03/11/2025
💸 How to Burn $2.1 Billion and Still Fail 87% of the Time: Australia's World-Class Job Agency Scam: By Pigsfly News – With a strong dose of “you’ve got to be kidding me” and a side of colonial hangover - Ah, Australia. Land of sweeping deserts, sparkling beaches, and private job agencies that make a killing delivering failure—one taxpayer dollar at a time. If you're wondering how to spend $2.1 billion and still fail nearly 90% of the people you're supposed to help, well—take a seat. You're about to get a masterclass in bureaucratic grift, thinly veiled racism, and white saviour theatre.
Spoiler: The System Isn’t Broken. It’s Working Exactly As Designed.
Let’s start with the headline stat: According to the Department of Employment and Workplace Relations’ own report (which they actually had the nerve to publish), only 11.7% of jobseekers placed through the taxpayer-funded employment services system found work lasting more than 26 weeks. That’s right—nearly 90% still jobless, but the agencies still got their cheques.

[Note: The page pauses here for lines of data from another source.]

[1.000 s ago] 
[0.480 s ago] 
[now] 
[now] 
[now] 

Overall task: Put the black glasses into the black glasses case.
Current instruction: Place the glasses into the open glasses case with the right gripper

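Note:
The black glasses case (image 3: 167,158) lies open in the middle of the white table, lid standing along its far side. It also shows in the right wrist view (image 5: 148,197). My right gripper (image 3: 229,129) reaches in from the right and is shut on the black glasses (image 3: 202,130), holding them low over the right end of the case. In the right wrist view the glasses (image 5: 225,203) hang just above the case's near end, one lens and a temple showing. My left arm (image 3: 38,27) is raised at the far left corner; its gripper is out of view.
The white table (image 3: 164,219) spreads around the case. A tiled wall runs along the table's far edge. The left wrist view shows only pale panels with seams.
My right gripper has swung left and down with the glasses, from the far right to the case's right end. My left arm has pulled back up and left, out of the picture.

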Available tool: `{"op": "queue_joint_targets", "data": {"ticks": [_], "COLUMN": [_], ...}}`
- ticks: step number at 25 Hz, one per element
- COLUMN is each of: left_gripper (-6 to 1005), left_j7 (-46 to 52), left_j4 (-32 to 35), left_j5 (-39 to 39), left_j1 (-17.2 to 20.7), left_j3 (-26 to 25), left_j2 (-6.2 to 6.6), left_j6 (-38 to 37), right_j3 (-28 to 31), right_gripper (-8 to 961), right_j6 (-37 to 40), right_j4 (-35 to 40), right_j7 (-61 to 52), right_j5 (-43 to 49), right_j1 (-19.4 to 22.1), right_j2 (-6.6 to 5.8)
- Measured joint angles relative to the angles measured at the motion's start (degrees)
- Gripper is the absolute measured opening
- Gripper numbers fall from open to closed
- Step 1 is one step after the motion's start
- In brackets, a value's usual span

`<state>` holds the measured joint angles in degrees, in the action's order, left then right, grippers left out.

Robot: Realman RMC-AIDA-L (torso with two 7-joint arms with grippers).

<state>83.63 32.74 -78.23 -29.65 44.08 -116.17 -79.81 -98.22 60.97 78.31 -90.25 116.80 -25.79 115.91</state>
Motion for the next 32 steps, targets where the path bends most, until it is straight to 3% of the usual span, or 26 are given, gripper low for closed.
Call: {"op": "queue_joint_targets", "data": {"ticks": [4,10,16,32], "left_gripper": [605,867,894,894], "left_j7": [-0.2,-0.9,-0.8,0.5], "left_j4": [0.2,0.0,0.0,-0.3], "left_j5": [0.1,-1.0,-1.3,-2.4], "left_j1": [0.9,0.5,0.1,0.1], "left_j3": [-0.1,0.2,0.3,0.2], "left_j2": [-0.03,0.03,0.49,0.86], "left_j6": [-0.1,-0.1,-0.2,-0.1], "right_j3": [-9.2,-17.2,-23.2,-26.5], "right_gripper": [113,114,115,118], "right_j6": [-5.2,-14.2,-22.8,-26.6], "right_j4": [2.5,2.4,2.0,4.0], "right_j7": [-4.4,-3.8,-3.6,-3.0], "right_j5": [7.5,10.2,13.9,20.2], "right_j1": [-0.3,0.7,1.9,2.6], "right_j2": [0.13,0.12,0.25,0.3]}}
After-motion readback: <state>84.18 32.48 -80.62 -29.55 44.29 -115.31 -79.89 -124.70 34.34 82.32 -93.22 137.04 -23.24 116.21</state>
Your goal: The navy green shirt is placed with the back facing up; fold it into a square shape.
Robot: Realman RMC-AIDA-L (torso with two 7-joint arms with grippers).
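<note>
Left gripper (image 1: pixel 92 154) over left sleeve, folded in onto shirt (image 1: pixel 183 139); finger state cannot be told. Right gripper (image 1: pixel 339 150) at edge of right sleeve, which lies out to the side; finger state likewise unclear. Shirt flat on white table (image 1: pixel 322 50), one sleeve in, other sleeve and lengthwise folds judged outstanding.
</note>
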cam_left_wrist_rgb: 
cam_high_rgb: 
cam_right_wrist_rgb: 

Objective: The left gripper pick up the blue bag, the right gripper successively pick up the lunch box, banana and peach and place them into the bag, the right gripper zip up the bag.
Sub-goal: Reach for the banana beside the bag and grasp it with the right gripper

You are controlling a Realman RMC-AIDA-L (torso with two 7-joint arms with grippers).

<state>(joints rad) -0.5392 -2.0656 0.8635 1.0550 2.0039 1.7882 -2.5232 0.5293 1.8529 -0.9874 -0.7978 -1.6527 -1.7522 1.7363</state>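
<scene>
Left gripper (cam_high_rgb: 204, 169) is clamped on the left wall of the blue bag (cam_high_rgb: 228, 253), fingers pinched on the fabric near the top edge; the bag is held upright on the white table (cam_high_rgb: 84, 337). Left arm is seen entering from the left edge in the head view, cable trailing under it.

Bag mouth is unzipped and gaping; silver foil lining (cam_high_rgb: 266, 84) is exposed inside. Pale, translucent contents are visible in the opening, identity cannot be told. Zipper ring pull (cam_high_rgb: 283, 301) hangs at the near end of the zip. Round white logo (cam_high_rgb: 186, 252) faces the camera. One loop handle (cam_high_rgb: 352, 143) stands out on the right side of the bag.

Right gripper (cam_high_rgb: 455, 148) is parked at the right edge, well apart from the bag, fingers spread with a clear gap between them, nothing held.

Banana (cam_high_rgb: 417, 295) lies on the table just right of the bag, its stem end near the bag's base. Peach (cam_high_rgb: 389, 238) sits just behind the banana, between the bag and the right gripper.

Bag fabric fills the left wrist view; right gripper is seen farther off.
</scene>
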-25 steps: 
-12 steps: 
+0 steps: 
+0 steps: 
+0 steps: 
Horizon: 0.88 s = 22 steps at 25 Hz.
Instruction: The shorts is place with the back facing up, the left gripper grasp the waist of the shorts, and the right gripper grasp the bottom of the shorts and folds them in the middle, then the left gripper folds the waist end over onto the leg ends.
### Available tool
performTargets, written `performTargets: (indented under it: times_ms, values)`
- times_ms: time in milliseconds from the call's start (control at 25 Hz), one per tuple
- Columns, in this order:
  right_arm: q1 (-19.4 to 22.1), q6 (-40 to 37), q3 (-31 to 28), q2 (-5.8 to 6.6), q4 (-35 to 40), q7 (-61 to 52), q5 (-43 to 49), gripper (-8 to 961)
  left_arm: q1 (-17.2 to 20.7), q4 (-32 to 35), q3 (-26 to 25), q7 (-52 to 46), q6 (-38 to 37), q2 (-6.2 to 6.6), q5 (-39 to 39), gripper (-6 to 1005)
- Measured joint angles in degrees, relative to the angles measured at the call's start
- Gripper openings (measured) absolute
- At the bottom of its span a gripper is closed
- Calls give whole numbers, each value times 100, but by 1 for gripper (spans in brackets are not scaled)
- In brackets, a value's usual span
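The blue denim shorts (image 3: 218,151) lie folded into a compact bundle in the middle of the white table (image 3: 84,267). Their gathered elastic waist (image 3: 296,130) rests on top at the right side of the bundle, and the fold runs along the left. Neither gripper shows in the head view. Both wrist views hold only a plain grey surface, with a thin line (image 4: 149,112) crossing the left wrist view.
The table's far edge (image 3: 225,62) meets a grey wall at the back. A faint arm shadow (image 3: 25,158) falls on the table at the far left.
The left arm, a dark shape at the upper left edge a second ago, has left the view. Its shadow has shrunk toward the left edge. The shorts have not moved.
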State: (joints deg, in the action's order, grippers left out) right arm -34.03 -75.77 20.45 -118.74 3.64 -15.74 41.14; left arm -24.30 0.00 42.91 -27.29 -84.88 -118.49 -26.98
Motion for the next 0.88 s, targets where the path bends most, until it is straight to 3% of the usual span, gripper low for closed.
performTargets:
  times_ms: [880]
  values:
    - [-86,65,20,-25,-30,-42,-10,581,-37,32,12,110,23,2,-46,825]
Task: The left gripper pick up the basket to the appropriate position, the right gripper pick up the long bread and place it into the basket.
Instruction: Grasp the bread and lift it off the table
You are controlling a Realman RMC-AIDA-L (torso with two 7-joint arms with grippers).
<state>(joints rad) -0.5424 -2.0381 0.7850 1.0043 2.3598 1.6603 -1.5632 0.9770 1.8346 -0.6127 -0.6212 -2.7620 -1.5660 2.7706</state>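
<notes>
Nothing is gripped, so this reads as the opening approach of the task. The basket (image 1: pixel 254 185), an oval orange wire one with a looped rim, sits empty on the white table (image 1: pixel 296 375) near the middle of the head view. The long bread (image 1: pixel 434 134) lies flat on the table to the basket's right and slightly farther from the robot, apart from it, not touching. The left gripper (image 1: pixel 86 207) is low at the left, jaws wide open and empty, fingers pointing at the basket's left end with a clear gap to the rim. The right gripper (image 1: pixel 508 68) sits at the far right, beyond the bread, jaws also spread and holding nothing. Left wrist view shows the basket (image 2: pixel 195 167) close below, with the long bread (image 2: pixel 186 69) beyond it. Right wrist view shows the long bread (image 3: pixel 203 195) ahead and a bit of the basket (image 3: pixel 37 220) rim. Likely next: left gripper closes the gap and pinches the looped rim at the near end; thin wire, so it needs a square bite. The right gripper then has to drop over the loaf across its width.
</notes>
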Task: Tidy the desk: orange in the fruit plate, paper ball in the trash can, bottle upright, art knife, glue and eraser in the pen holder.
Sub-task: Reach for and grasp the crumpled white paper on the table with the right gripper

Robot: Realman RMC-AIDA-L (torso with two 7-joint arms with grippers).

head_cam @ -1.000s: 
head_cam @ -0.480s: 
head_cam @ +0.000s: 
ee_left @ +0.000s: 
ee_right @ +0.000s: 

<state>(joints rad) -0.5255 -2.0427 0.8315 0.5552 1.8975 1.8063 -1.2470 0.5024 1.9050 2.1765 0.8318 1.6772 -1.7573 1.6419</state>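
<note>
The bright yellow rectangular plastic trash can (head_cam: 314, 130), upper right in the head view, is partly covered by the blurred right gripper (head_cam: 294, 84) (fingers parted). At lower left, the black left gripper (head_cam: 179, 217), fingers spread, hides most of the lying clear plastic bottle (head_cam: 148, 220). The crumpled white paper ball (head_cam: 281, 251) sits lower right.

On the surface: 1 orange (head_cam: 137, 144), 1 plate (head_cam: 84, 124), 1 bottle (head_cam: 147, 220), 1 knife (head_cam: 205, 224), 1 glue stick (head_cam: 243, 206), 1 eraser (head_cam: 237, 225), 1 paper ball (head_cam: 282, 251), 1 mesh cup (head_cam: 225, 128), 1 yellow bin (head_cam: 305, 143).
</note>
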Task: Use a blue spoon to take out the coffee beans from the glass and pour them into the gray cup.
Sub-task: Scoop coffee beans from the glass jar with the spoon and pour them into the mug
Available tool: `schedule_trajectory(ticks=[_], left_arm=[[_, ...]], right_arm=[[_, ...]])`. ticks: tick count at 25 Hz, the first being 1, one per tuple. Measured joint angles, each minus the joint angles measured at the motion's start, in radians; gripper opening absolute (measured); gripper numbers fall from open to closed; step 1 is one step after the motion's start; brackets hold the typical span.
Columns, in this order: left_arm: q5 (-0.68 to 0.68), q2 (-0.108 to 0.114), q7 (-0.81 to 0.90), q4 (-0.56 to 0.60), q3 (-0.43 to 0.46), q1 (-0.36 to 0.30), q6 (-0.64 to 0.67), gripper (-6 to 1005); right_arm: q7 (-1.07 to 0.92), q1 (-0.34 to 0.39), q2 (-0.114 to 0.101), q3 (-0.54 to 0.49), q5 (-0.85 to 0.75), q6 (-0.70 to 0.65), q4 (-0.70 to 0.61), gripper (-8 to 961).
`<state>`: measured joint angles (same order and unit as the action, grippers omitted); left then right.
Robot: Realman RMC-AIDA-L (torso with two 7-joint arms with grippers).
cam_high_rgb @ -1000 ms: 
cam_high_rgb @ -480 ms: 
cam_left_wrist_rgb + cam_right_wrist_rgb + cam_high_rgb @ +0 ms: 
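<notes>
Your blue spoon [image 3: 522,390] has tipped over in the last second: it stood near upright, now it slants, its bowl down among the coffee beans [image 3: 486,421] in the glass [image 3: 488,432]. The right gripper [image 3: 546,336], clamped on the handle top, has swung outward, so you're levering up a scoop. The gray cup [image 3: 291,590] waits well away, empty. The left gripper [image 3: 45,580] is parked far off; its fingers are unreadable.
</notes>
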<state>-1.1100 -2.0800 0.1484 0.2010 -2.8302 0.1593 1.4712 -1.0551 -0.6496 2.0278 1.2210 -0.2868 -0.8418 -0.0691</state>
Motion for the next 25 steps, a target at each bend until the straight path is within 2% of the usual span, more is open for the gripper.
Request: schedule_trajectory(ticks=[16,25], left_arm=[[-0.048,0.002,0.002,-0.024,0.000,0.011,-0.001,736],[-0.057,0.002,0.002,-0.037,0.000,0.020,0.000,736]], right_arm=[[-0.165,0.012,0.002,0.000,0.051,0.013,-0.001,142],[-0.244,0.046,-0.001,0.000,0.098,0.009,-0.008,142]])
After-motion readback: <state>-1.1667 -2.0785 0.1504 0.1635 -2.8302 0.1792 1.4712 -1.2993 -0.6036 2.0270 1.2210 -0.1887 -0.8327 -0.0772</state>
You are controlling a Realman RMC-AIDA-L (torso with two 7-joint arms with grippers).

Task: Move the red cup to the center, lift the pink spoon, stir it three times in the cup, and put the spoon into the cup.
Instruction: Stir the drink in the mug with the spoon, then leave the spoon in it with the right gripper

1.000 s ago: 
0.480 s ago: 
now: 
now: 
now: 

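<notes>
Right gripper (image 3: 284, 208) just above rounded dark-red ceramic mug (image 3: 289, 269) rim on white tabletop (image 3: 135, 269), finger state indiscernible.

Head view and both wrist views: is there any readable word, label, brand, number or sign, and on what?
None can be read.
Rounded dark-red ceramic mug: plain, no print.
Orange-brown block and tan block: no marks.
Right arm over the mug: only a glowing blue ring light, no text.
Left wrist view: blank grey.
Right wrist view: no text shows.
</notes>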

Government-speak calls it “$2.1 billion.” In plain English: that’s $2,100,000,000.
Let that sink in. And to help you visualise the burn: that’s enough to pay a government staffer $405 a day—every single day, weekends and public holidays included—for the next 14,197 years. Or, you know, until climate change finally swallows Parliament House.
CDP: Colonisation Delivered Personally™
Now, if you’re thinking “Wow, that’s awful,”—just wait until you get to how this mess treats First Nations people.
Enter the Community Development Program (CDP)—Australia’s very own apartheid-lite employment system. Designed specifically for remote Aboriginal communities, CDP enforces stricter rules, harsher penalties, and more “mutual obligation” hours than anywhere else in the country. No jobs available? No matter. Just tick the boxes, scrub the community centre, and pretend this isn't a continuation of colonial punishment economics.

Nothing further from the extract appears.